Spotting J, his step quickened as he took the three low-rise steps that led him to J’s double glass doors. Archer could see straight through to a back door that led to a garden and a parking lot. In the space between the two, Archer saw an elevator, two facing couches and a coffee table with a tabletop fountain. There was a chrome-framed legend board. He pulled the heavy door open and stepped through.
The interior was serene and silent save for the little bubbling fountain.
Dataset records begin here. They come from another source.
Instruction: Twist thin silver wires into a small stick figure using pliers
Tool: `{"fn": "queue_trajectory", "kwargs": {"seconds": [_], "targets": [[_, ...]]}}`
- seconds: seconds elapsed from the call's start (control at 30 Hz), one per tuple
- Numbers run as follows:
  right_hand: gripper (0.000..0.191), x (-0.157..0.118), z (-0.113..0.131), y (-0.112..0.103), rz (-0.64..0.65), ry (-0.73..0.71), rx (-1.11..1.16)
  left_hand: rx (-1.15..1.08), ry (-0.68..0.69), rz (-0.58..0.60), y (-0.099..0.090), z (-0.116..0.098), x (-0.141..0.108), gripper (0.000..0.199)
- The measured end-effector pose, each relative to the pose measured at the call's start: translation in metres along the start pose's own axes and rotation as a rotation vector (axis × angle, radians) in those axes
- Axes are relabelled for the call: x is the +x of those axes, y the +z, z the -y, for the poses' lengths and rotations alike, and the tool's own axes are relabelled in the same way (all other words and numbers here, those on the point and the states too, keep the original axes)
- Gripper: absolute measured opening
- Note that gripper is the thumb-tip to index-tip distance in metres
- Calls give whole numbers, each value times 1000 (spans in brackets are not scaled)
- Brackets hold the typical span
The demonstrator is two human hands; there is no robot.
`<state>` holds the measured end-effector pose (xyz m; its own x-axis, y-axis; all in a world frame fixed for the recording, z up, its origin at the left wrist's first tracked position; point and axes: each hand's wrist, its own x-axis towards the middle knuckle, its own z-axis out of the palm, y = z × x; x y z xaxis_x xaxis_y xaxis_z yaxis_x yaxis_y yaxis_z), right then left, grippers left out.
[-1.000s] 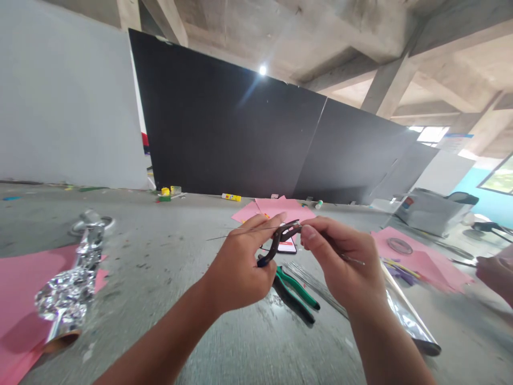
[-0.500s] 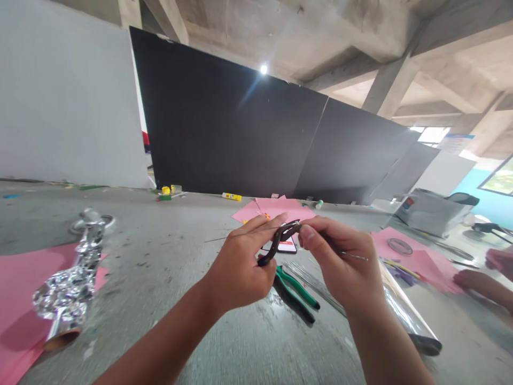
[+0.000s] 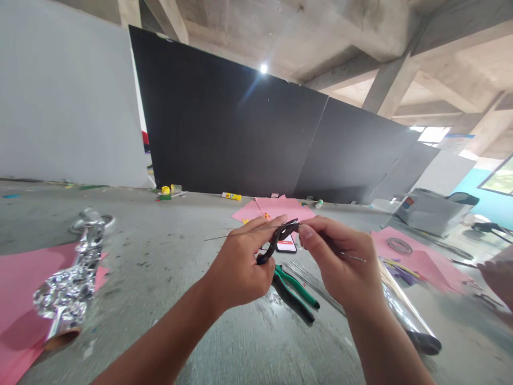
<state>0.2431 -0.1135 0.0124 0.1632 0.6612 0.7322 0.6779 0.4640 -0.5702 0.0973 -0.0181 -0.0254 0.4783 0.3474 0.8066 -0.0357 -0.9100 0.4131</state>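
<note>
At the centre of the frame, a pair of dark pliers with curved handles [image 3: 273, 248] is gripped in the left hand [image 3: 242, 264], with the fingers wrapped round it. A thin, straight, silver-grey metal wire [image 3: 224, 236] is laid across the back of the left-hand fingers, its free end pointing left and its other end reaching the head of the pliers. Just to the right, the tip of the pliers is met by the right hand [image 3: 340, 254], whose thumb and forefinger are pinched together on the wire; a twisted metal strand [image 3: 353, 258] is seen jutting from beneath its curled fingers.

Below the hands, on the grey tabletop [image 3: 224, 342], a pair of pliers with green and black handles [image 3: 298, 295] is laid, with a bundle of loose, thin metal wires [image 3: 315, 283] beside it. A dark-edged phone with a lit screen [image 3: 287, 246] is partly hidden behind the dark pliers.

At lower left, crumpled silver foil [image 3: 64, 291] is rested partly on a pink paper sheet [image 3: 16, 299]. At lower right, a shiny silver roll [image 3: 412, 318] is placed by the right forearm. Another person's hand [image 3: 499, 278], blurred, is cut off by the right edge.
</note>
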Motion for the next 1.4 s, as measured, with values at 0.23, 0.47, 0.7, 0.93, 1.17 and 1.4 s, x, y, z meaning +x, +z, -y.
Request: {"fn": "queue_trajectory", "kwargs": {"seconds": [0.23,0.47,0.7,0.93,1.17,1.4], "targets": [[19,-1,1,-1,22,15,5,70,95,-5,-3,3,0,63],[23,-1,4,-2,49,36,31,79,136,14,-8,0,0,57],[22,0,6,-1,5,47,-7,67,54,52,-4,4,-1,69],[22,-1,-1,0,20,115,154,62,82,39,-3,5,0,72],[22,-2,-13,-1,118,252,446,49,97,13,0,3,-1,69],[30,3,-7,0,133,394,695,66,85,10,-1,2,-1,69]]}}
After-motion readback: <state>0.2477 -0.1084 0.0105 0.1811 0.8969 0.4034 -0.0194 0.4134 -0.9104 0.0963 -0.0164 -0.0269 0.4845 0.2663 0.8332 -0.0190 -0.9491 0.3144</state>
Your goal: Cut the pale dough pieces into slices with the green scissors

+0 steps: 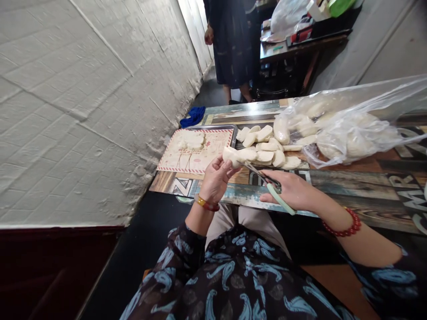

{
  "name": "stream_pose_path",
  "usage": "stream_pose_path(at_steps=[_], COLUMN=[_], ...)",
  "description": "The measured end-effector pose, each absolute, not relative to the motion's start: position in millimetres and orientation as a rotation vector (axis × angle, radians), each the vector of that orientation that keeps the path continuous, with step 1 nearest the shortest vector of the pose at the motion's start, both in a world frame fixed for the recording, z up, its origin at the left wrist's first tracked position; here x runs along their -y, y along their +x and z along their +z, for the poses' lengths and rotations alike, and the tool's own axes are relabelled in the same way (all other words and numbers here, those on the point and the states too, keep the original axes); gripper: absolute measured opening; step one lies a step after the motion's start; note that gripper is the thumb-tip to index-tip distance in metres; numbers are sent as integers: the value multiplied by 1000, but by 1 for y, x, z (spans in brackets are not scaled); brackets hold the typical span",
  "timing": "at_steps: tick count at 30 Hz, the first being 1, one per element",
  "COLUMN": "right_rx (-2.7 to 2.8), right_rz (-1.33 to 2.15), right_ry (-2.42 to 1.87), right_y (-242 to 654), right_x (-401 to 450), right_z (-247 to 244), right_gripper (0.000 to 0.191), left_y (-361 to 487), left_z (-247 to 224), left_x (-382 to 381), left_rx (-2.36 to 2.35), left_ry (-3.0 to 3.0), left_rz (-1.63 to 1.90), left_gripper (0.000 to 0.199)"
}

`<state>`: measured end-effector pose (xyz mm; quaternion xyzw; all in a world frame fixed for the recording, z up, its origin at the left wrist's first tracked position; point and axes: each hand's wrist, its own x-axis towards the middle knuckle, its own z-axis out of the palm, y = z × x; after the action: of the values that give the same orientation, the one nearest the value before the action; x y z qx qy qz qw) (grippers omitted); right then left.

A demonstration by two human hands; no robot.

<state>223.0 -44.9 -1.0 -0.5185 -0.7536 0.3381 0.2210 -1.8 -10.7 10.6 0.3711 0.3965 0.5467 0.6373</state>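
Note:
Between its thumb and fingers, my left hand (216,178) pinches a pale white piece (231,154) that looks like food. My right hand (291,189) holds scissors (279,198) with mint green handles, their blades pointing left at the lower edge of the held piece. Beyond my hands lie several similar pale slices (265,156) in a loose pile. Left of them, a paper sheet with a red striped border (213,153) carries a few pale pieces (193,139) and lies partly over a metal tray (235,133).
A clear plastic bag (353,138) with more pale pieces spreads over the right of the patterned table (360,186). A blue cloth (193,116) lies at the far left edge, near a white wall. Behind stand a person in dark clothes (233,44) and a cluttered second table (273,52).

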Motion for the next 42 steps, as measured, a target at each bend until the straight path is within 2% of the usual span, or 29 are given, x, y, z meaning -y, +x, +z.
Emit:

The edge of his lips tipped when he saw that someone had put a penny in the water. They were either desperate for a miracle, or their dreams were as small as the place they left their wishes. Out back there were a couple of cars in the lot: a pearl-white SUV that had seen better days, an old Toyota, two Mercedes and a Lexus. The Mercedes and the Lexus were in reserved spaces and both were black. The Toyota needed a wash.
Satisfied with the manageable environment, Archer ignored the elevators and took the emergency stairs two at a time. Exiting the second floor, he paused to get the lay of the land. Four doors. Discrete nameplates. No windows. Knowing he would see any challenge before it became a problem, Archer made his way down the hall, counting off the tenants as he went.
Brahms. General Surgery.
Cochran. DDS.
Fistonich. Gynecology.
The door of Dr. Fistonich’s office opened. Archer stepped aside as a woman the size of a barn waddled into the hall. He nodded; she flashed him a beatific smile. He nodded again, flustered as only a childless man can be when faced with a woman in the throes of hormonal bliss. When the pregnant lady was well inside the elevator, Archer moved on and found what he wanted.